Transcribe exactly the lines from the one containing "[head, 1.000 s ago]" through the last line of the listing below, inclusive, and nothing beyond them.
● ● ● ● ●
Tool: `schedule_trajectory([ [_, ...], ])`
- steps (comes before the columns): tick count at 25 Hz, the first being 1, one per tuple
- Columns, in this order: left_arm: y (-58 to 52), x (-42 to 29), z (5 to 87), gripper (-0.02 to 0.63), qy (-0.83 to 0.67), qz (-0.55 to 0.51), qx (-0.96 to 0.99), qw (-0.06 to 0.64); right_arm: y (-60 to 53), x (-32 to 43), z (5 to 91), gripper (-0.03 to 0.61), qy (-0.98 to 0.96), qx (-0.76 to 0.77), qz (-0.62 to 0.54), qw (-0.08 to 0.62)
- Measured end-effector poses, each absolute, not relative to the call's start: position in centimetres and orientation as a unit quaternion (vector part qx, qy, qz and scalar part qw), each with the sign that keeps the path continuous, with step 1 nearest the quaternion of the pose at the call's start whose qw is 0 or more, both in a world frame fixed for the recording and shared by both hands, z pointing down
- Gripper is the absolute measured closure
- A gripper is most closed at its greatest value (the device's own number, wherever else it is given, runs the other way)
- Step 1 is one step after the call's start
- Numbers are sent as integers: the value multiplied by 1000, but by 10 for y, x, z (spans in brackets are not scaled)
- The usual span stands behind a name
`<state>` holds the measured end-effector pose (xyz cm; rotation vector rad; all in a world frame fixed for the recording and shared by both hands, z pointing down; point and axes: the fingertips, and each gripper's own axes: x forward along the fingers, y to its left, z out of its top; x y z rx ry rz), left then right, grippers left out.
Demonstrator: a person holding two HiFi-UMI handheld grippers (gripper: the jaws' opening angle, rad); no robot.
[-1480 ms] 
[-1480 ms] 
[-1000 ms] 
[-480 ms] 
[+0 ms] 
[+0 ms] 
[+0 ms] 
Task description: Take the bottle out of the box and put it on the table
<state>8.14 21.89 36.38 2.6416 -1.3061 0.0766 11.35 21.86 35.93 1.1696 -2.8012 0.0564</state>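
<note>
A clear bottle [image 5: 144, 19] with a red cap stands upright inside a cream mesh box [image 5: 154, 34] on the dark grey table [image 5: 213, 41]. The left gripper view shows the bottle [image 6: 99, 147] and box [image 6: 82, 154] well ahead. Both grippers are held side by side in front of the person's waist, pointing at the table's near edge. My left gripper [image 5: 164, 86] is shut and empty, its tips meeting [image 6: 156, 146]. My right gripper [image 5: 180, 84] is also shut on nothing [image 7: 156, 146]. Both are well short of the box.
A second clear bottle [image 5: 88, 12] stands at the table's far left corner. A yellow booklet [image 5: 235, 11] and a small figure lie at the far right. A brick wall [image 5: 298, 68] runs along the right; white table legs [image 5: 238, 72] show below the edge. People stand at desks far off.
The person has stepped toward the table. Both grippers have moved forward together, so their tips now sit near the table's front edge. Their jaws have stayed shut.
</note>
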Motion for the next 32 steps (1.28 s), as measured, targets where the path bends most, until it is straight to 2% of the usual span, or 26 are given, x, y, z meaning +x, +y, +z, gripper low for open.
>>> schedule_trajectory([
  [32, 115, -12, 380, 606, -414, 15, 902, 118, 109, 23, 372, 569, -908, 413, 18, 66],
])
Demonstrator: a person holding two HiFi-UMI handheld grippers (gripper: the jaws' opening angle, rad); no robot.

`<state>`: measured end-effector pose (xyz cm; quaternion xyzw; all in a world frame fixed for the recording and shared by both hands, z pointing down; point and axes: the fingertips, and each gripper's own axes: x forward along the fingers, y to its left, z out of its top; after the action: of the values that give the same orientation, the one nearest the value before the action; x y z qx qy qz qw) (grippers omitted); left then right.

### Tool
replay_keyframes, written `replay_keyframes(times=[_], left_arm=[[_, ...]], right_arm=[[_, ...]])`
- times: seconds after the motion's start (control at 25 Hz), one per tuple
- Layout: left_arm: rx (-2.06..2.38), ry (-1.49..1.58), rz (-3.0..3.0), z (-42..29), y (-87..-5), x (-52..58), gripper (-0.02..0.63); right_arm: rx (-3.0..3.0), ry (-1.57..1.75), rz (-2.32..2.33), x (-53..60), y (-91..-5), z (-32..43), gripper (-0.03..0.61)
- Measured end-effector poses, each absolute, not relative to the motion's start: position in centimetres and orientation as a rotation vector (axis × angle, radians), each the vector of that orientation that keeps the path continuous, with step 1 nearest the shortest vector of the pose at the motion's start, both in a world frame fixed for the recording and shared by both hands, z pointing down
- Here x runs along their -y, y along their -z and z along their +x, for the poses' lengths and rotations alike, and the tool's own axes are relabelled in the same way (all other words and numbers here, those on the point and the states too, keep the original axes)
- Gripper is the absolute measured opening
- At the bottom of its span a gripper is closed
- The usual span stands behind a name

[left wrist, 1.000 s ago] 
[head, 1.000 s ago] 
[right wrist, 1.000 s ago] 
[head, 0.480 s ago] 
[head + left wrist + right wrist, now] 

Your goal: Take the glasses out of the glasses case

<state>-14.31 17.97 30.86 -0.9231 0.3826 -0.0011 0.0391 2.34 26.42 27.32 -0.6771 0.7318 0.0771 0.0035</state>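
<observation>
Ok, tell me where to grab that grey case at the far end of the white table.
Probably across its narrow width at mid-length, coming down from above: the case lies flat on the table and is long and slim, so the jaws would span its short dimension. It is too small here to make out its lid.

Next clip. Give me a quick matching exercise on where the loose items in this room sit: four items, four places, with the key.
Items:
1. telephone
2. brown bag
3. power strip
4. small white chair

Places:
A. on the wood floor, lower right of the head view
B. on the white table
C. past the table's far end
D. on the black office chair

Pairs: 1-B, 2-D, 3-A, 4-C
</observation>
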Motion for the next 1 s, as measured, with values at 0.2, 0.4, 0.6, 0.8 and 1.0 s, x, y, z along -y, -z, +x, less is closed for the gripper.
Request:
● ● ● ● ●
> [EXERCISE ANSWER]:
[head, 1.000 s ago] 
[right wrist, 1.000 s ago] 
[head, 0.480 s ago] 
[head + left wrist + right wrist, now] 

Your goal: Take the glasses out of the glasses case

<state>-14.31 17.97 30.86 -0.9231 0.3826 -0.0011 0.0391 2.34 26.42 27.32 -0.6771 0.7318 0.0771 0.0035</state>
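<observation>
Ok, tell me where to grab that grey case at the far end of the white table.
Probably across its narrow width at mid-length, coming down from above: the case lies flat on the table and is long and slim, so the jaws would span its short dimension. It is too small here to make out its lid.

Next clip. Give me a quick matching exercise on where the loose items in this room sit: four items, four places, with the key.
Items:
1. telephone
2. brown bag
3. power strip
4. small white chair

Places:
A. on the wood floor, lower right of the head view
B. on the white table
C. past the table's far end
D. on the black office chair

Pairs: 1-B, 2-D, 3-A, 4-C
</observation>
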Motion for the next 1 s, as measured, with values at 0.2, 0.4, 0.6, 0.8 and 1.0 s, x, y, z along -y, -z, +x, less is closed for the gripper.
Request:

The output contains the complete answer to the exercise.